Sandiacre Town Football Club is a football club based in Sandiacre, England. 

Sandiacre Town Football Club was formed in 1978 by Malc Turton and Pete Smith and Tony Mattison. They had previously run the successful Ilkeston Town Under 14’s, and saw the need for youth football in Sandiacre.

At the very first practice night over 150 youngsters turned up and it was decided to run three teams in the Notts Youth League at under 16’s, 14’s & 12’s.
The first Trophy for the club was when the under 14 team won the 1978/79 Notts. Youth league beating Clifton all whites 5 2 to pipp them to the league title. The team was run by Tony Mattison and Peter Thornley
NG16 4FN 
Season 1979/80 saw the number of youth teams grow to five with a Saturday senior side also being established and joining the Central Alliance League as one of the founding members.

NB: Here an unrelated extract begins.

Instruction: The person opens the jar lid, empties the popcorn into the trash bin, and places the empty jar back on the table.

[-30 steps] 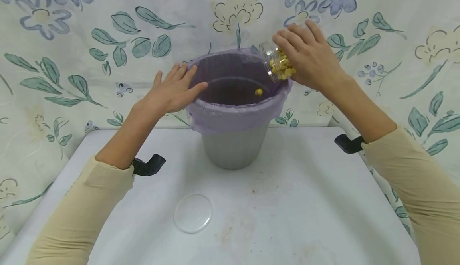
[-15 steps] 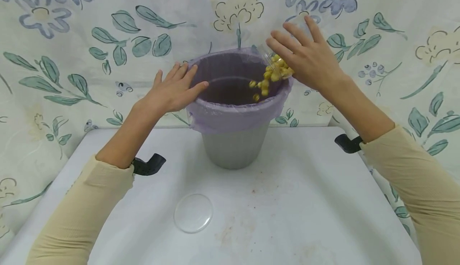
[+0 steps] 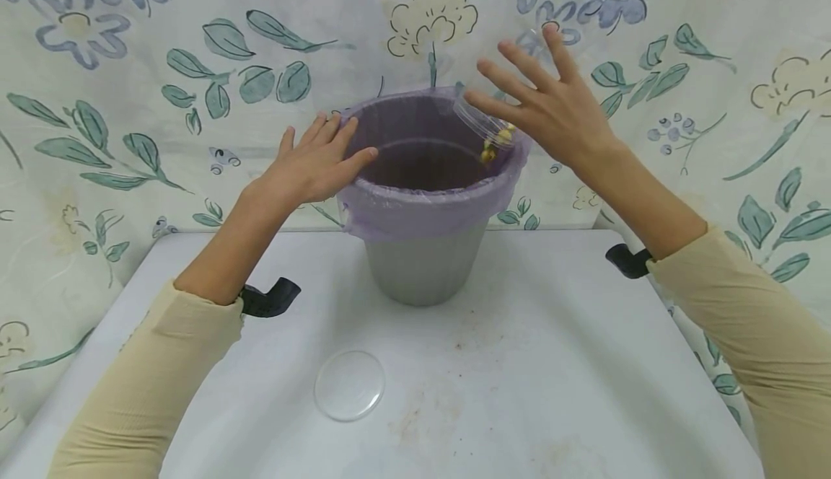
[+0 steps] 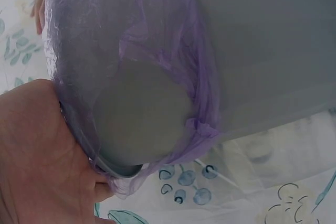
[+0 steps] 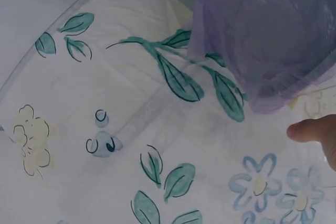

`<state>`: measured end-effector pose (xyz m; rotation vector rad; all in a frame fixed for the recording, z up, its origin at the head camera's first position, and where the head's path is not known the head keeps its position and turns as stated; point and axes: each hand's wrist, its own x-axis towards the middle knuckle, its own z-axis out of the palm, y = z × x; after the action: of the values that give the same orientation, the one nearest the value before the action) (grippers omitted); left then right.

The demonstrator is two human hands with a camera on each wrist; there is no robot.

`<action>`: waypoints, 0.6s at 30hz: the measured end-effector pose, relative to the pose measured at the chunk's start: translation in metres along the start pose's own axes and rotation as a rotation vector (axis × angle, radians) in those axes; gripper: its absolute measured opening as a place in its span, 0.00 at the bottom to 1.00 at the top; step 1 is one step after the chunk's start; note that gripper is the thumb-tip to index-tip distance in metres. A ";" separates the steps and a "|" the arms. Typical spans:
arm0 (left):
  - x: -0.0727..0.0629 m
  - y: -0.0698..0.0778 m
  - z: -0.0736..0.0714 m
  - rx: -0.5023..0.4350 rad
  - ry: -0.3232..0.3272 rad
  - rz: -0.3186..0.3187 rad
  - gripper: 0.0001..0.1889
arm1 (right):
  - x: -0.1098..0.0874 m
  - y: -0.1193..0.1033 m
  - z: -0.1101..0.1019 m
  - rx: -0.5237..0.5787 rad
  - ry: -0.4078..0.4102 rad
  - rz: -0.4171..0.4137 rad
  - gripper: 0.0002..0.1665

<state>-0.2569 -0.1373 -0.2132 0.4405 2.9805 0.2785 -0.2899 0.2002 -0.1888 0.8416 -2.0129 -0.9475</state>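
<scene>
A grey waste bin (image 3: 422,266), lined with a thin purple bag (image 3: 422,213), stands upright at the table's far side. My left hand (image 3: 314,165) rests on its left rim with fingers extended and the thumb over the opening. With fingers spread, my right hand (image 3: 555,115) holds a clear plastic jar (image 3: 472,115) tipped mouth-down at the right rim. A few yellow popcorn pieces (image 3: 488,153) show at the jar's mouth, over the bin; the hand covers much of the jar. Only one digit of the right hand (image 5: 312,130) shows in the right wrist view, beside the bag.
On the white table (image 3: 552,335) lies a clear round lid (image 3: 349,387), in front of the bin. Small brown specks and stains dot the surface nearby. A floral cloth (image 3: 273,176) hangs right behind the bin.
Popcorn has poured from the jar into the bin, leaving few pieces visible. The right hand has tipped the jar further and its fingers have spread. The left hand stays put.
</scene>
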 end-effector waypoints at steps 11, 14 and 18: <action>-0.001 0.000 0.000 0.001 -0.005 0.003 0.43 | -0.008 0.000 0.007 0.194 0.129 0.129 0.57; -0.001 0.001 -0.001 0.001 -0.003 0.005 0.43 | -0.016 0.001 0.010 0.377 0.155 0.243 0.57; -0.001 0.001 -0.001 0.009 -0.002 0.005 0.43 | -0.031 0.001 0.017 0.558 0.156 0.363 0.62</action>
<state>-0.2554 -0.1370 -0.2117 0.4486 2.9804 0.2654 -0.2881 0.2312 -0.2062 0.7624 -2.2177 -0.1068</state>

In 1982 work started on building the Club Headquarters at St. Giles Park, the cost of the project was £40,000 with half the money being raised by Club members. The building work was carried out with the help of the Manpower Services Commission and was completed in 1984, The official opening on 28 March 1984 was performed by Peter Taylor and Roy McFarland from Derby County Football Club.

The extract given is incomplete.